**Task:**
Once you reach the line containing "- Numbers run" in the entries below, write out that line and each one after it down to the line containing "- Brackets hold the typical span", exactly and with nothing added.
++++++++
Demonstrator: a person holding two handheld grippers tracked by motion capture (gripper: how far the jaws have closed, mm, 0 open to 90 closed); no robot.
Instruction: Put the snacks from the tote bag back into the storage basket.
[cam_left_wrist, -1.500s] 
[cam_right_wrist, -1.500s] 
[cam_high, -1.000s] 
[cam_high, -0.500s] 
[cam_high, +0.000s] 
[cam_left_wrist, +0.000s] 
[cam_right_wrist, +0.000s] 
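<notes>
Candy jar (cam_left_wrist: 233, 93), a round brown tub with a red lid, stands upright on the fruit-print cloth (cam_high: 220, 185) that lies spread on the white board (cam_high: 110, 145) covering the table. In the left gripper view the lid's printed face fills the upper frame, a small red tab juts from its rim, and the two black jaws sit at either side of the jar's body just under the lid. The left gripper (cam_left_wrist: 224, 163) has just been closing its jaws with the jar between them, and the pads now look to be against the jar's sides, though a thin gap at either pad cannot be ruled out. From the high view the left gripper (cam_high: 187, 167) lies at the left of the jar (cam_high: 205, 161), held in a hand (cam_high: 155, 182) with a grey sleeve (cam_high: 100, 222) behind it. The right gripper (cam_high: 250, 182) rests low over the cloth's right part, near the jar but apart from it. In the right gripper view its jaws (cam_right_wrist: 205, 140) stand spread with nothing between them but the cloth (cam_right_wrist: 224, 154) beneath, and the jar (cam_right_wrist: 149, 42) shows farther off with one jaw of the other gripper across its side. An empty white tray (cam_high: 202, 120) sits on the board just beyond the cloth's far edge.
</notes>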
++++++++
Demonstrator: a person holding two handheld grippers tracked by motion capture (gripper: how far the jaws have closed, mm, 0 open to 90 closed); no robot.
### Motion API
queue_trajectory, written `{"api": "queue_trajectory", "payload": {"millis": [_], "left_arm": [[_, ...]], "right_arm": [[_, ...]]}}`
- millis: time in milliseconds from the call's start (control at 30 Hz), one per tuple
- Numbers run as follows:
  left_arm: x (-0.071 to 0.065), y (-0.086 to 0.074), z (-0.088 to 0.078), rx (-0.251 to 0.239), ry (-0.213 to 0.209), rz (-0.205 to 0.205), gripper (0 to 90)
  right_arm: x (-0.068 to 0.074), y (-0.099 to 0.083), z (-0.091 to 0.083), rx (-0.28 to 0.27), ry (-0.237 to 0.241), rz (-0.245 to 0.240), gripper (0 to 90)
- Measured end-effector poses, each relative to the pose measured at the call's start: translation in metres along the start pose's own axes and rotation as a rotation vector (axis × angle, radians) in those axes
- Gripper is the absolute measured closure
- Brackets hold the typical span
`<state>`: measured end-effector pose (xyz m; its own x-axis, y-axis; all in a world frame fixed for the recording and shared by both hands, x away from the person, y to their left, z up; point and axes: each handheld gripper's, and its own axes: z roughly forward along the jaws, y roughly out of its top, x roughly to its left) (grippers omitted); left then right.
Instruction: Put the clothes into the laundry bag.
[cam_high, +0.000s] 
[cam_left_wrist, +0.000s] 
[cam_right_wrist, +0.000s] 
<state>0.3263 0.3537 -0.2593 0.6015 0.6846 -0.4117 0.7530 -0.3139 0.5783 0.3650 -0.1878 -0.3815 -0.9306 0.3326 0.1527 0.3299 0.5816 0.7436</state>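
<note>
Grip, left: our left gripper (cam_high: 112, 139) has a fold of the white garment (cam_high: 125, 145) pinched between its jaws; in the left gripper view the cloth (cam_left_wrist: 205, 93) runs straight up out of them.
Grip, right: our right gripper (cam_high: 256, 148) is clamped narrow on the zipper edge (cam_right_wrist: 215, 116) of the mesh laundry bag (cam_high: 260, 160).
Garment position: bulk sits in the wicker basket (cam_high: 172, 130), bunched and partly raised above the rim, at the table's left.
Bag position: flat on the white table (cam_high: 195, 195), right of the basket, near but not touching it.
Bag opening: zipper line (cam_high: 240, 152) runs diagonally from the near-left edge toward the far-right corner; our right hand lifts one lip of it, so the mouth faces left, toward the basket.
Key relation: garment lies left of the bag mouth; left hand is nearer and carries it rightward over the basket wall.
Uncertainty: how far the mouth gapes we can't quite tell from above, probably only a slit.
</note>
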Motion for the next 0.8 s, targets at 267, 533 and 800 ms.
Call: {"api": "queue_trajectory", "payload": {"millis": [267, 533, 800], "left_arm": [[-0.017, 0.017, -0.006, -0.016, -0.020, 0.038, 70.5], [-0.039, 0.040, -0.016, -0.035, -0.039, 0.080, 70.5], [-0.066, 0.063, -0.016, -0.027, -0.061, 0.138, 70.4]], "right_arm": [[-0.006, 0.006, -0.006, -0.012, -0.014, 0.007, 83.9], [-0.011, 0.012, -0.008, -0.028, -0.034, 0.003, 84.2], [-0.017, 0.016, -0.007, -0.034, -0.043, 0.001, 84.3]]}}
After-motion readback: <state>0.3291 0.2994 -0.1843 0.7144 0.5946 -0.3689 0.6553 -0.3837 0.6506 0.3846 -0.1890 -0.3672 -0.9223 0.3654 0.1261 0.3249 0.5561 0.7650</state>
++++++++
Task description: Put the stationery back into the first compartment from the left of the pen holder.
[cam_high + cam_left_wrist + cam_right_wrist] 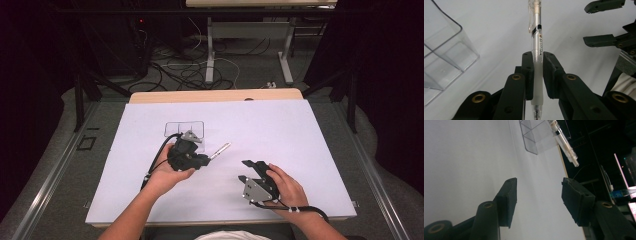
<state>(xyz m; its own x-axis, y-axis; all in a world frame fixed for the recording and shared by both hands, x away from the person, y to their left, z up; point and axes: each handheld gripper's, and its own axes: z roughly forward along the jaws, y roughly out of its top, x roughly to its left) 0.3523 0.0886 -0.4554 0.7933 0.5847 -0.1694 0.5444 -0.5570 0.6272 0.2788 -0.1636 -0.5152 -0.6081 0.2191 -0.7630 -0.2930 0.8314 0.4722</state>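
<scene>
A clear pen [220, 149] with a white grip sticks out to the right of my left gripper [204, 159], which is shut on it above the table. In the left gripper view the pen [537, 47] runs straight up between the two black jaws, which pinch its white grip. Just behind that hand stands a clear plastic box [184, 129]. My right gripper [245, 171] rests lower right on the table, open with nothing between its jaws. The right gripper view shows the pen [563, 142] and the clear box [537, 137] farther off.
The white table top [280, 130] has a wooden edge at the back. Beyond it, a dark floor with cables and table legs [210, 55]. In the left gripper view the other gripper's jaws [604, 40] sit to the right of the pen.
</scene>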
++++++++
**Task answer:**
- Numbers run as follows:
  left_arm: x (-0.071 to 0.065), y (-0.086 to 0.074), z (-0.088 to 0.078), rx (-0.251 to 0.239), ry (-0.213 to 0.209), rz (-0.205 to 0.205), gripper (0 to 90)
  right_arm: x (-0.068 to 0.074), y (-0.099 to 0.083), z (-0.091 to 0.083), rx (-0.28 to 0.27), ry (-0.237 to 0.241), rz (-0.245 to 0.240), gripper (0 to 90)
- Measured end-effector poses, each relative to the pose measured at the call's start: translation in metres along the start pose's own axes and rotation as a rotation vector (axis × angle, radians) in those axes
- Gripper is the absolute measured closure
- Brackets hold the typical span

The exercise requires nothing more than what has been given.